That revelation is damning evidence of what historian Andrew Seal describes as the “intertwined history of libertarian WWII revisionism and Holocaust denial”. And that history, Libertarians are demonstrating, is still with them today.
Damning evidence
One can take whatever one likes from Ames’ article, but the substantive allegation is undeniable: Reason, in 1974, published multiple instances of Holocaust denial by notorious Holocaust deniers.
For instance, one passage refers to “the supposed execution of 6 million Jews by Hitler” and concludes that the first English language book to deny the Holocaust, David Hoggan’s The Myth of Six Million, “presented a solid case against the Establishment’s favorite horror story – the supposed moral justification of our entry into the War.”
The issue also featured the third of three consecutive articles by Holocaust denier James J. Martin – following up on his claim in the second issue that “I don’t believe that the evidence of a planned extermination of the entire Jewish population of Europe is holding up.”
There’s more where that came from – Mark Ames recounts it at length, and Pando includes a copy of the entire issue in its coverage.
Arguments of convenience
To the extent that Libertarians are willing to acknowledge the problem at all, they have predictably relegated it to the past.
Editor Elizabeth Brown, for example, tweeted Saturday, “I think Reason ran some stupid shit in its day, as have many longstanding political pubs.

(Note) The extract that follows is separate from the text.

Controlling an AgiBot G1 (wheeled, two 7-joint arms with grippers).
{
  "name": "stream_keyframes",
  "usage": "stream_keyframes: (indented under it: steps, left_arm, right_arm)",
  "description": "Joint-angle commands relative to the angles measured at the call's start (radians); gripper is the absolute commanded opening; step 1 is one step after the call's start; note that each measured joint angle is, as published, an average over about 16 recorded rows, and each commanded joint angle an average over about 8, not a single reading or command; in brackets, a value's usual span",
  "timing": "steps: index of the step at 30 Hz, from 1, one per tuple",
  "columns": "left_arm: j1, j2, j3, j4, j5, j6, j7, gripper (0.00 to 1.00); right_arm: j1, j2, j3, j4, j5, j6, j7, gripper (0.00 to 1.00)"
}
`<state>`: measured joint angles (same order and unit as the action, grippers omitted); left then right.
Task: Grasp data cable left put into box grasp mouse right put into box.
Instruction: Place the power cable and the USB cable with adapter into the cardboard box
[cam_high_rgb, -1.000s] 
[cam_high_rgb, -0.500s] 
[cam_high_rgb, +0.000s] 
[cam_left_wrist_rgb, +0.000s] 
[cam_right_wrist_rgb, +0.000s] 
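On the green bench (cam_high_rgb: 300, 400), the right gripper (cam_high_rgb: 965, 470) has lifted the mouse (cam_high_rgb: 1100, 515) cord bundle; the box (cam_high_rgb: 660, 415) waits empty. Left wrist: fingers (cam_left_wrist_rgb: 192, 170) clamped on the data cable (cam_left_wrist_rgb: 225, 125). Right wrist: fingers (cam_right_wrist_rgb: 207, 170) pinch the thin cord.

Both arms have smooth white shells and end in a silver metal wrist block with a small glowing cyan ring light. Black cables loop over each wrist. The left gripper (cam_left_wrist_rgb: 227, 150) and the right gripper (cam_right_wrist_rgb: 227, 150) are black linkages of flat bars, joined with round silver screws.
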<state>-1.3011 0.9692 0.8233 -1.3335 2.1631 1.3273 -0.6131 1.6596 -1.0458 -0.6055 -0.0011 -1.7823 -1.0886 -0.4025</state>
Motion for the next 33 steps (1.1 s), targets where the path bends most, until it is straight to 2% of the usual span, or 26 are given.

Not a reflection of us now.”
Editor-in-chief Nick Gillespie: “Much of the material from the issue doesn’t hold up, which is hardly surprising for a magazine issue published almost 40 years ago.”
But have Libertarians really moved past their Holocaust problem? Obviously, explicit denial has become untenable in the modern era. But return to the point Ames makes:
“There is a politics to all of this, a politics that’s barely budged…The goal is to discredit the New Deal and FDR, which can’t be done effectively without discrediting FDR’s most popular cause, the victory over fascist Germany and Japan.”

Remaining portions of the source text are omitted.